Por: Kátia Muniz cronicaskatia@live.com
Já ouvi tanta gente dizer: “se fosse meu filho que fizesse birra desse jeito, eu o colocaria de castigo.” “Se eu fosse assaltado, partiria para cima do meliante.” “Se eu descobrisse que meu marido está me traindo, botaria ele para fora de casa na mesma hora.” “Ah, mas se fosse comigo eu…”.
Penso: como tem gente corajosa nesse mundo!
As hipóteses nos encorajam, o se fosse, se descobrisse, é uma possibilidade e uma suposição, não uma constatação.
Pegos totalmente de surpresa, dentro de um fato inesperado e inusitado é que descobriremos como vamos agir e reagir. Não sabemos nada até sermos colocados à prova.
O Fantástico vem há alguns domingos apresentando um quadro altamente reflexivo e que traz um título provocativo: “Vai fazer o quê?”.
São cenas desconcertantes, fortes, provocantes, vivenciadas por atores contratados com um único objetivo: testar como as pessoas reagem presenciando algo que gera, no mínimo, desconforto.
Os episódios já mostraram humilhações a um mendigo, maus tratos a um idoso, uma cena de bullying entre mãe e filha, discussão de casal e preconceito contra uma nordestina. Vem mais coisa por aí, a série continua. Tudo ficção na telinha, mas que nos atinge em cheio ao assistirmos reproduções de fatos que acontecem a todo minuto enquanto trabalhamos, dormimos, estudamos e enfrentamos o nosso dia a dia tão compenetrados em nós mesmos. Portanto, tudo realidade. Difícil não acusar o golpe.

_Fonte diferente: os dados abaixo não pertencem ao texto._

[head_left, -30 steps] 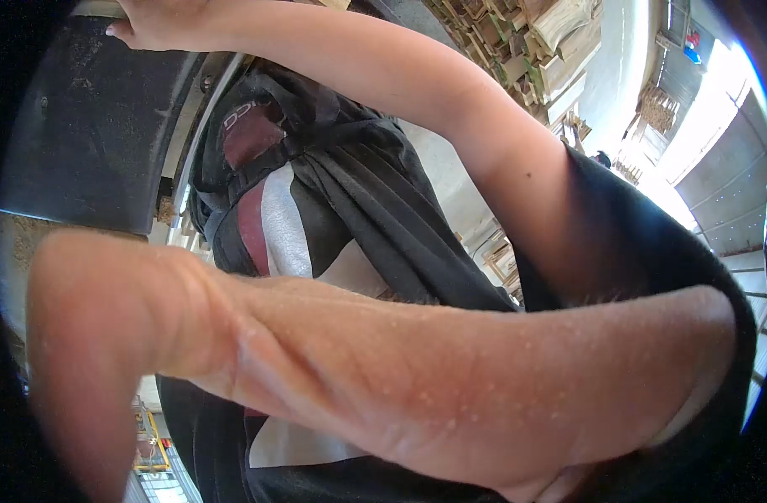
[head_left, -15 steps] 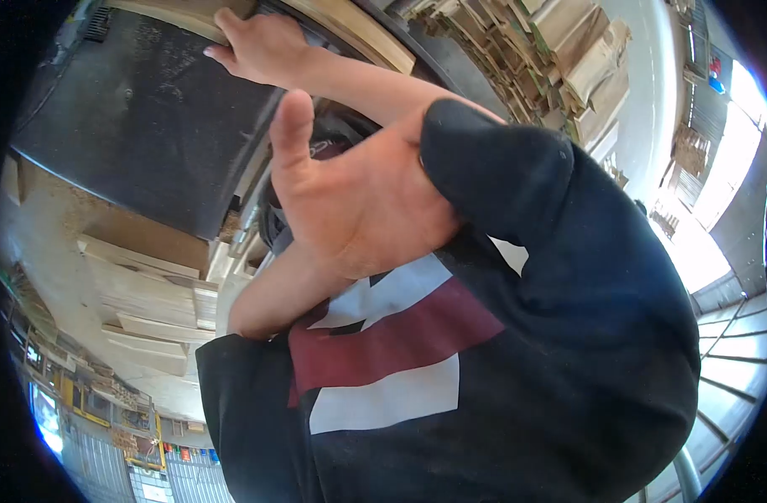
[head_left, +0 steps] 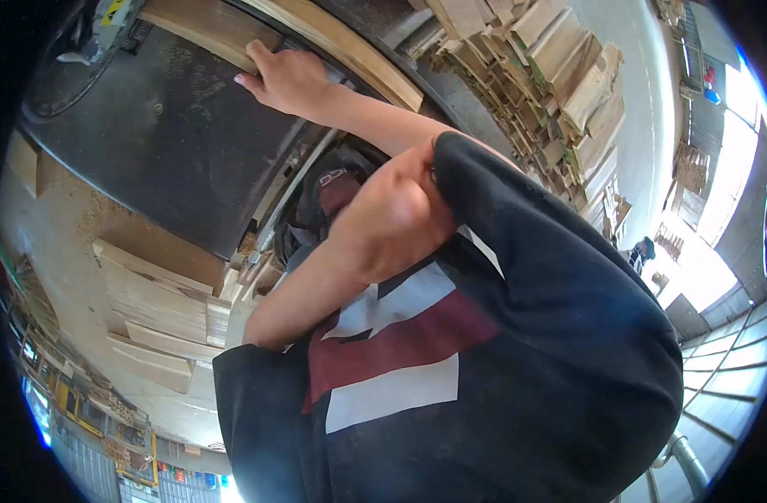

As reações são diversas: há pessoas que assistem a tudo e não se envolvem, outras vão com a cara e a coragem tirar satisfação, gente que transita sem nem perceber o que está ocorrendo a sua volta, gente que vê e faz que não vê, gente que se expõe de alguma forma, que não fecha os olhos e intervém diante de um fato que lhe causou revolta e indignação.
É na hora do medo, da surpresa, da insegurança, da dúvida, do desejo, da angústia, da ansiedade, da razão, do amor, ou seja, é no enfrentamento que descobriremos quem de nós virá à tona.